Em meados dos anos 1960, a Dinamarca tomou medidas drásticas para o controlo da natalidade na Gronelândia. Durante mais de uma década, foram colocados dispositivos intrauterinos em adolescentes, sem o conhecimento das mesmas, nem dos seus pais. As raparigas eram informadas pela professora que tinham uma consulta marcada no hospital à qual iam sozinhas, durante a qual lhes era colocado o dispositivo sem aviso nem informação prévia ou posterior. Os vulgarmente designados DIU são concebidos e desenhados para úteros de mulheres adultas. Estas jovens tinham entre 12 e 14 anos, quase todas eram virgens. Não só o procedimento foi abusivo, como o tamanho do DIU era totalmente desadequado para o útero de uma adolescente, provocando dores horríveis e persistentes, hemorragias durante semanas, infeções, em muitos casos esterilidade e cancro do útero.

A Gronelândia é um país com um clima extremamente agreste, cuja subsistência da sua população, maioritariamente Inuíte, se baseava numa forte estrutura familiar e espírito coletivo. Avós, pais e filhos viviam juntos em famílias numerosas. Nadjya Lyberth era a quinta filha de dez irmãos. Conheci a sua história através de um documentário da BBC News, “Gronelândia, a geração perdida”, narrado pelo seu testemunho e das suas amigas de escola, todas vítimas da “Campanha da Serpentina”.

É impossível ficar indiferente ao sofrimento que atravessou a vida destas mulheres.
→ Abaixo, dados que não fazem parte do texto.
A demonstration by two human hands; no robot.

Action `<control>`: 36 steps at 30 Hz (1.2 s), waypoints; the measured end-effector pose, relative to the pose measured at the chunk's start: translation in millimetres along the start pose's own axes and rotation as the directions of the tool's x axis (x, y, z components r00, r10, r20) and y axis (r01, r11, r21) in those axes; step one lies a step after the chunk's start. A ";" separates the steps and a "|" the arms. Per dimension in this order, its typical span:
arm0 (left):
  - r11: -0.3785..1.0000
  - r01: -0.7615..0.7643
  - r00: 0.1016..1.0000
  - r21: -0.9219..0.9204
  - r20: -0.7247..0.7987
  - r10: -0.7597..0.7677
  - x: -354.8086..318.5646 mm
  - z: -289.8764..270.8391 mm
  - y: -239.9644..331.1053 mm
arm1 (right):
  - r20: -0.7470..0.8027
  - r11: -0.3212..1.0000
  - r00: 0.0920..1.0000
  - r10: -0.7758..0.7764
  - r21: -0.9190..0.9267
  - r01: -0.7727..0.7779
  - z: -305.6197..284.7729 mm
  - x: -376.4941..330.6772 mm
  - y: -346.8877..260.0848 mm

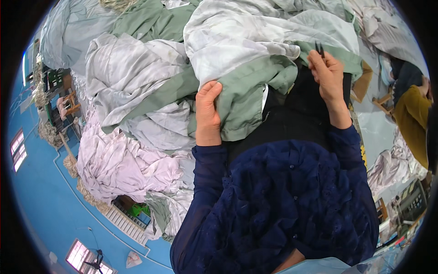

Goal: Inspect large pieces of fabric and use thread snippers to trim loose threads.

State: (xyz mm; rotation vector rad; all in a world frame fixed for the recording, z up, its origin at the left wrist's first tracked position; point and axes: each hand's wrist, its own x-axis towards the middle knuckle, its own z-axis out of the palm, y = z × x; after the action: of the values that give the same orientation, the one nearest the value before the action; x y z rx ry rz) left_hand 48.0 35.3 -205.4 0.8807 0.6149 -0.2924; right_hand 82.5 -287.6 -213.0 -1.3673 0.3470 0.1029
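Observation:
A large pale grey-white cloth with a green hem band (258, 89) is draped over my lap and spreads away from me. My left hand (209, 107) pinches the edge of the green band, thumb on top. In my right hand (327, 77) is a small pair of dark thread snips (320, 49), their two points upward and slightly apart. The snips are just over the green band at the cloth's right part. A small white label (264, 97) shows at the green fabric's edge near my lap. The fingers' undersides are hidden.
Crumpled white cloth (134, 68) and a pinkish-white heap (121, 164) lie at left. More green fabric (155, 20) is piled at the far side. At right sits another person in a mustard garment (410, 118), near a wooden stool (385, 102) and grey cloth (388, 25).

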 end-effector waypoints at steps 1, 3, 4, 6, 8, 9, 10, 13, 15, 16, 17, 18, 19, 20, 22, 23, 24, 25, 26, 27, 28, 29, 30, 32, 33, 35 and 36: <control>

Além de constituir uma violação dos direitos fundamentais, trata-se de uma geração que vive em sofrimento permanente. A maioria não cumpriu o sonho de ser mãe. Nadjya engravidou mais de dez anos depois de estar casada e conseguiu ter um filho. A sua amiga Holga não teve a mesma sorte; o primeiro casamento falhou e no segundo adotou uma menina. Outra amiga, Albertine, já falecida, nunca conseguiu engravidar.

Nem tudo é mau quando se utilizam as redes sociais. Foi através de um grupo no Facebook que a corajosa Nadjya se aventurou na tarefa de procurar e de reunir um grupo de vítimas deste processo. Entre 2017 e 2022 mais de 200 mulheres juntaram-se-lhe. No documentário, o ministro da Saúde dinamarquês admitiu que o procedimento foi decidido pelo Governo e executado por médicos dinamarqueses que foram enviados com o objetivo de cobrir todo o território até à aldeia mais recôndita. A conspiração resultou, os índices de natalidade caíram drasticamente entre 1966 e 1974.

Mais de 40 anos depois, Nadjya e Holga regressam à escola e ao hospital para uma viagem no tempo, dolorosa e ao mesmo tempo libertadora. Dezenas de mulheres juntaram-se no local num encontro emotivo que evoca uma vigília, liderada por Nadjya onde lágrimas e abraços são partilhados. Ouvimos histórias de desolação, nas quais os sentimentos de impotência e de perplexidade pairam como sombras malignas no destino marcado destas mulheres, impedidas de serem mães, que não têm agora filhos que possam cuidar delas na velhice. Nenhuma mostrou raiva ou desejo de vingança. Apenas uma tristeza profunda e imensa, tão sombria que parece vir do início do Mundo.